July 3, 2012 | 10:23 am
Karen Perry Stillerman
Deputy Director

The Monsanto Company is raking it in—last week they reported third quarter profits of $937 million. Yes, you read that right: Monsanto’s profit for the three-month period ending May 31 amounted to nearly a billion dollars, up a whopping 35% from the same quarter last year. That raging river of cash flowing in must make it easy for the company to finance a flurry of advertising and lobbying extolling the virtues its products. According to Monsanto’s PR, the company is feeding a growing population, protecting natural resources, and promoting biodiversity.

But the truth is decidedly less impressive, and now UCS is setting the record straight with an ad campaign of our own.

More Herbicide + Fewer Butterflies = Better Seeds?

UCS ads challenging Monsanto's hype in the Archives Metro station (near the U.S. EPA) in Washington, DC. The ads are also featured in stations near the U.S. Department of Agriculture and Capitol Hill.

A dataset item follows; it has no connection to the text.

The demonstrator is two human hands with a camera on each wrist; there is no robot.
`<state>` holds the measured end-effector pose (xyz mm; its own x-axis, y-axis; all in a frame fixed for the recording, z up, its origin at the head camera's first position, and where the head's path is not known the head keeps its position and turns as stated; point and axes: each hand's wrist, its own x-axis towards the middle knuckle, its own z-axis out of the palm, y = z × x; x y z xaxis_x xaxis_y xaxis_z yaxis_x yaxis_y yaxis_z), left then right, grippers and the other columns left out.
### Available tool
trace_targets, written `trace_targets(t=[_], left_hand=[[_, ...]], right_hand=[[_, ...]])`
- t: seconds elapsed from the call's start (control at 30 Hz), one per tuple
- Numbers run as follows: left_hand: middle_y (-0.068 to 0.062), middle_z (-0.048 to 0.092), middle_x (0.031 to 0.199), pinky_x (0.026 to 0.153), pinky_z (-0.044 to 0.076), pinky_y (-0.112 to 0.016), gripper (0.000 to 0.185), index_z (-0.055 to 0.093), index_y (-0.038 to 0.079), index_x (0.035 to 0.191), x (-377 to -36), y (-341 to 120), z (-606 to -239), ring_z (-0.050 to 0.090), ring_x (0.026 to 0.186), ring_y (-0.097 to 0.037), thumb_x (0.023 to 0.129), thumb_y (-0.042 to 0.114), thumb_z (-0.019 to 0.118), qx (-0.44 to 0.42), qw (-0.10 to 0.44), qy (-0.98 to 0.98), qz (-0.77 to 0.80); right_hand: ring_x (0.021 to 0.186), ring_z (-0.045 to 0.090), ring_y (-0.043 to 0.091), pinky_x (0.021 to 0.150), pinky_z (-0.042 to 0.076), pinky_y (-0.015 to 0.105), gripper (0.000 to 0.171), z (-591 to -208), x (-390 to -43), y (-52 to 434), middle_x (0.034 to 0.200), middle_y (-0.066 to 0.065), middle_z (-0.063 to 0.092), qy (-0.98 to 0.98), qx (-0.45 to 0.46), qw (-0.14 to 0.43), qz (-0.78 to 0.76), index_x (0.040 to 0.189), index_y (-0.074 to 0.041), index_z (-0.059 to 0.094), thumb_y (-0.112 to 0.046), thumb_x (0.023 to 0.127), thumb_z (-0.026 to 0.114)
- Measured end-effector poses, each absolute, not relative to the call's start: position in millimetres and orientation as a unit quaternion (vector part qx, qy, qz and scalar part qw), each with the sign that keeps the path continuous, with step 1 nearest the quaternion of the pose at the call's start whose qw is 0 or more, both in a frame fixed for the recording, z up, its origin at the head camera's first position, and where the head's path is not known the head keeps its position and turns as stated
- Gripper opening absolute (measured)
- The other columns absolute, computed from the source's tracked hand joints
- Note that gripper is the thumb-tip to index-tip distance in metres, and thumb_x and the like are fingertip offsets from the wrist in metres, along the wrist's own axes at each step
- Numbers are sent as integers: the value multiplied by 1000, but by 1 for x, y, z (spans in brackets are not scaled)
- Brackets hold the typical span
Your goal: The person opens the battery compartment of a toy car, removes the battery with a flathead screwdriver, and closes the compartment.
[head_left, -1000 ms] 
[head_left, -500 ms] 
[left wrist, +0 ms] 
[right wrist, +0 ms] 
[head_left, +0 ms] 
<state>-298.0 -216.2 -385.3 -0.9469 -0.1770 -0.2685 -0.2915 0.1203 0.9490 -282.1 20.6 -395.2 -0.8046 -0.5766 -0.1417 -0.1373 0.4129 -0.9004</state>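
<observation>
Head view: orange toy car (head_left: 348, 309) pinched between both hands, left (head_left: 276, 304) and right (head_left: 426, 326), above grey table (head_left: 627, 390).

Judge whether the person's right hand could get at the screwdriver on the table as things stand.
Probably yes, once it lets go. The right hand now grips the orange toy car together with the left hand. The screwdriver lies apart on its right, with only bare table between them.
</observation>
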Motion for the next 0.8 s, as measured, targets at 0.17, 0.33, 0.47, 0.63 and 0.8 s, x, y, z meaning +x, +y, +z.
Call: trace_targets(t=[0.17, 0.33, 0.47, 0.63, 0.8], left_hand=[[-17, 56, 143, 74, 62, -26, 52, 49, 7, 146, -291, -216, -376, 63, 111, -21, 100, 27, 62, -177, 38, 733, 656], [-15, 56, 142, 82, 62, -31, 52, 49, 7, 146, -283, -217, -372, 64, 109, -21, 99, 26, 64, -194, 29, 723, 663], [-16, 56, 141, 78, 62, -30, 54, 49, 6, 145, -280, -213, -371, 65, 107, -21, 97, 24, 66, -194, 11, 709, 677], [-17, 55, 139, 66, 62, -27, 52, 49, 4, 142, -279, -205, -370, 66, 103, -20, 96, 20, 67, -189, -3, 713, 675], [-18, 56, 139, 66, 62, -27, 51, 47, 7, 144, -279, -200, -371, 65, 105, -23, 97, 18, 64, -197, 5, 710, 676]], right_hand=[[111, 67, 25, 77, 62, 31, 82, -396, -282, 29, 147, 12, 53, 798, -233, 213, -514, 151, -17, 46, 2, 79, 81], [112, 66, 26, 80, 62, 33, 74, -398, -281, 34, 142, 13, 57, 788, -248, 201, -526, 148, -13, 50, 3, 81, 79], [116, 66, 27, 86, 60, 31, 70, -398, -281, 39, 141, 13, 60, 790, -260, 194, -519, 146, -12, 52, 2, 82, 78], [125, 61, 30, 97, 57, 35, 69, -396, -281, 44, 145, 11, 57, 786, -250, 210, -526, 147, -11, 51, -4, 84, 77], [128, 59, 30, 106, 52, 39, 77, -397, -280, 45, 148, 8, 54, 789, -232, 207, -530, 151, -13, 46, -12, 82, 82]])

With a series of three new ads you can see on our website, we’re taking on Monsanto’s claims directly. One of the company’s ads (coincidentally, the one that appeared across the street from UCS’s Washington, DC, office earlier in this year) says their “better seeds can help meet the needs of our rapidly growing population, while protecting the earth’s natural resources.” In response, our ad  points out that the company’s Roundup Ready crops have increased herbicide use by an estimated 383 million pounds and have been associated with an estimated 81 percent fewer monarch butterfly eggs in the Midwest—critical ground along the spectacular annual migration route of these butterflies to and from Mexico.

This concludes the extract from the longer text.